• Exercise details: Reproduce, exactly, the lines of the material below from the line containing "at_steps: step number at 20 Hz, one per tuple" through the line containing "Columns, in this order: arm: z", with both end lines included and nothing else.

=== Dataset content ===

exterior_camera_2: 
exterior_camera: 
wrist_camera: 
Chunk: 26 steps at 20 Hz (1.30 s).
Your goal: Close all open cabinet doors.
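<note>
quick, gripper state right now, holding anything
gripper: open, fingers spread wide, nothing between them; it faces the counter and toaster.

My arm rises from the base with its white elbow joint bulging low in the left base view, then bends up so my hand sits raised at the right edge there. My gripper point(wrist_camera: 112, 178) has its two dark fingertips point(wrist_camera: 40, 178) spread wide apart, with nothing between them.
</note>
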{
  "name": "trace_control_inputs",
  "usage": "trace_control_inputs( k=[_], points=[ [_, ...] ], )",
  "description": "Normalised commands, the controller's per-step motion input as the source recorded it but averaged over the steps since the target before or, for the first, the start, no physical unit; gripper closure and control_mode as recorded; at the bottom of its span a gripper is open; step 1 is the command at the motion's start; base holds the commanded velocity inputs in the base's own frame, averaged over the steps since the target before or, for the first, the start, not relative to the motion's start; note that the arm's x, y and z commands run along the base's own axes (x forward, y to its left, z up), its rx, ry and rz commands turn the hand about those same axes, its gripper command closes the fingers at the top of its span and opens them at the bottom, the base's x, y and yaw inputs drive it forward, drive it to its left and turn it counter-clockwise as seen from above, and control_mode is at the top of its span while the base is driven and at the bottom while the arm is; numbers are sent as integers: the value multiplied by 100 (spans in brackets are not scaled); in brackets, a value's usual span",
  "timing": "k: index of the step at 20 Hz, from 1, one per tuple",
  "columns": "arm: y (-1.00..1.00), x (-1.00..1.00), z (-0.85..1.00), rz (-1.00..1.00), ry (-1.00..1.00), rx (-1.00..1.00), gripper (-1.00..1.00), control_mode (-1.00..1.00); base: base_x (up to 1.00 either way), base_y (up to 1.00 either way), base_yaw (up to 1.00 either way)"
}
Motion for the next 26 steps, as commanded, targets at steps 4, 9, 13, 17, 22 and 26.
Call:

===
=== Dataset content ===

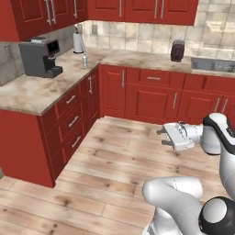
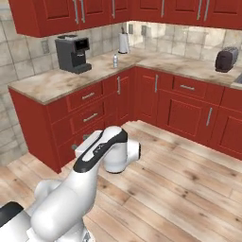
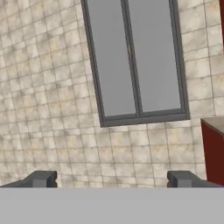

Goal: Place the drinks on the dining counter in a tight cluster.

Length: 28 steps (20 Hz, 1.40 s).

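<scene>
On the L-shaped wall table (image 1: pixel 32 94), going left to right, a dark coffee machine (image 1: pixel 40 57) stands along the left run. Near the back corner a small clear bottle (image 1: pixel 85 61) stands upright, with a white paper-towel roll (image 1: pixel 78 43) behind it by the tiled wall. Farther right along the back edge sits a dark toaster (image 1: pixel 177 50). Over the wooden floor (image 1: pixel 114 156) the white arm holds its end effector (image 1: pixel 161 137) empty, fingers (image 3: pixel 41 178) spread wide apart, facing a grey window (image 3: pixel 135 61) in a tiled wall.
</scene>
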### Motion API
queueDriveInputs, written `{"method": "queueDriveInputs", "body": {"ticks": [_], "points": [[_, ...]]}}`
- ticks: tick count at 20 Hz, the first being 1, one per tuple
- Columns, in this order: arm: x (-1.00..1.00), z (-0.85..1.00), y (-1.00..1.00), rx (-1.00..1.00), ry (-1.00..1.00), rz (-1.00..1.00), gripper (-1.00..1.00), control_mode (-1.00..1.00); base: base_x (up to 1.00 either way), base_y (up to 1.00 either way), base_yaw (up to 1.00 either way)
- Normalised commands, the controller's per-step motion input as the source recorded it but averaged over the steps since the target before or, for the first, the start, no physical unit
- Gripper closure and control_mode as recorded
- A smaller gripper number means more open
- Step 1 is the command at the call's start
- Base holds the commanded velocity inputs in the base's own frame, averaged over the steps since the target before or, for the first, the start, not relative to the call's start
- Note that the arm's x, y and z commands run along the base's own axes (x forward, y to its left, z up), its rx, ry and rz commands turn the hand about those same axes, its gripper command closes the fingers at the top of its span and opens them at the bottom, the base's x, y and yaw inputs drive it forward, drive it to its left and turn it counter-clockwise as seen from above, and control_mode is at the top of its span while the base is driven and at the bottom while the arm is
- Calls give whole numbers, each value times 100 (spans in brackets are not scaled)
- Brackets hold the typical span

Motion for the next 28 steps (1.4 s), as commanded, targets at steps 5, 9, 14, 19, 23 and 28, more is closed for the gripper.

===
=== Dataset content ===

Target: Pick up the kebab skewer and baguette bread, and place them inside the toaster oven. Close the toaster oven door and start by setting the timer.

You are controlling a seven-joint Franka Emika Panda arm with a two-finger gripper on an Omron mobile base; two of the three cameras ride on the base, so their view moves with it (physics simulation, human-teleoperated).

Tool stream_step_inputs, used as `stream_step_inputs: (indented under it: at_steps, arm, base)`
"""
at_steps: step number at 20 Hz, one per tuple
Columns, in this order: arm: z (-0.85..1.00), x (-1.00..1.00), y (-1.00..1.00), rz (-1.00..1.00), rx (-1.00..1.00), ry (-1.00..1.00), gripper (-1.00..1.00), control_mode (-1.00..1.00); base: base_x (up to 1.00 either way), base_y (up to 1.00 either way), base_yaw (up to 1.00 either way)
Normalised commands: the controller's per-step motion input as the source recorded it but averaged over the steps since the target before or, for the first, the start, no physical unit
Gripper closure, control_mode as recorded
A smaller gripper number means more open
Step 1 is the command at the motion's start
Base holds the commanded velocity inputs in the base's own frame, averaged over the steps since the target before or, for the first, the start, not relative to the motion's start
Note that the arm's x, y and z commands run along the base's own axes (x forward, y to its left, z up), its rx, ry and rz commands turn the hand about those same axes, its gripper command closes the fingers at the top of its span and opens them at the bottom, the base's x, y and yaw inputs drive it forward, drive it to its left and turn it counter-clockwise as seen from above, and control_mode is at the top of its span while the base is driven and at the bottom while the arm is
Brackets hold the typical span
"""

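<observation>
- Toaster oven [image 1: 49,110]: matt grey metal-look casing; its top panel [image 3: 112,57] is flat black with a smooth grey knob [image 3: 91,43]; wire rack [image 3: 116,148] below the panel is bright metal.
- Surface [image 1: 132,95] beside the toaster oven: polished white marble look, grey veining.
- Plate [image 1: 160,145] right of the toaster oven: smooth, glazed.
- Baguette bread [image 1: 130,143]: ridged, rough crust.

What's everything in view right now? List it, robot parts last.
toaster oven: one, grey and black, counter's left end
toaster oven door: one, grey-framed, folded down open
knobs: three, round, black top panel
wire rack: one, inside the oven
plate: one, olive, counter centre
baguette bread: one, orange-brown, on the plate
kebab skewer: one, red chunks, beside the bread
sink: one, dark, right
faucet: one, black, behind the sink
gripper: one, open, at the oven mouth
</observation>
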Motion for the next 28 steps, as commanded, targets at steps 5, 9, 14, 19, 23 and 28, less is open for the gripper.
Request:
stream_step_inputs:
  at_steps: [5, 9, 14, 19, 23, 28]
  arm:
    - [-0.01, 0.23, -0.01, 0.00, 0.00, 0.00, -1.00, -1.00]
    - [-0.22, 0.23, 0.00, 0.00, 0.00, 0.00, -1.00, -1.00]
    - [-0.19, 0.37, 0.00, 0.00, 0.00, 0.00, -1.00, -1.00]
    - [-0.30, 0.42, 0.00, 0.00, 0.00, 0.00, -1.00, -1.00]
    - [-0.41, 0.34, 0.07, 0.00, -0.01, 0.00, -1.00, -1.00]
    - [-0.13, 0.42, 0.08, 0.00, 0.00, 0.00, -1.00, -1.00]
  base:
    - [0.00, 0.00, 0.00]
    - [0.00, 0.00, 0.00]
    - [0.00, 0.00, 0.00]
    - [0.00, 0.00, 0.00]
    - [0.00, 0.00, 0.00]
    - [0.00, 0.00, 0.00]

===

• Problem solution:
at_steps: step number at 20 Hz, one per tuple
Columns, in this order: arm: z (-0.85..1.00), x (-1.00..1.00), y (-1.00..1.00), rz (-1.00..1.00), rx (-1.00..1.00), ry (-1.00..1.00), gripper (-1.00..1.00), control_mode (-1.00..1.00); base: base_x (up to 1.00 either way), base_y (up to 1.00 either way), base_yaw (up to 1.00 either way)

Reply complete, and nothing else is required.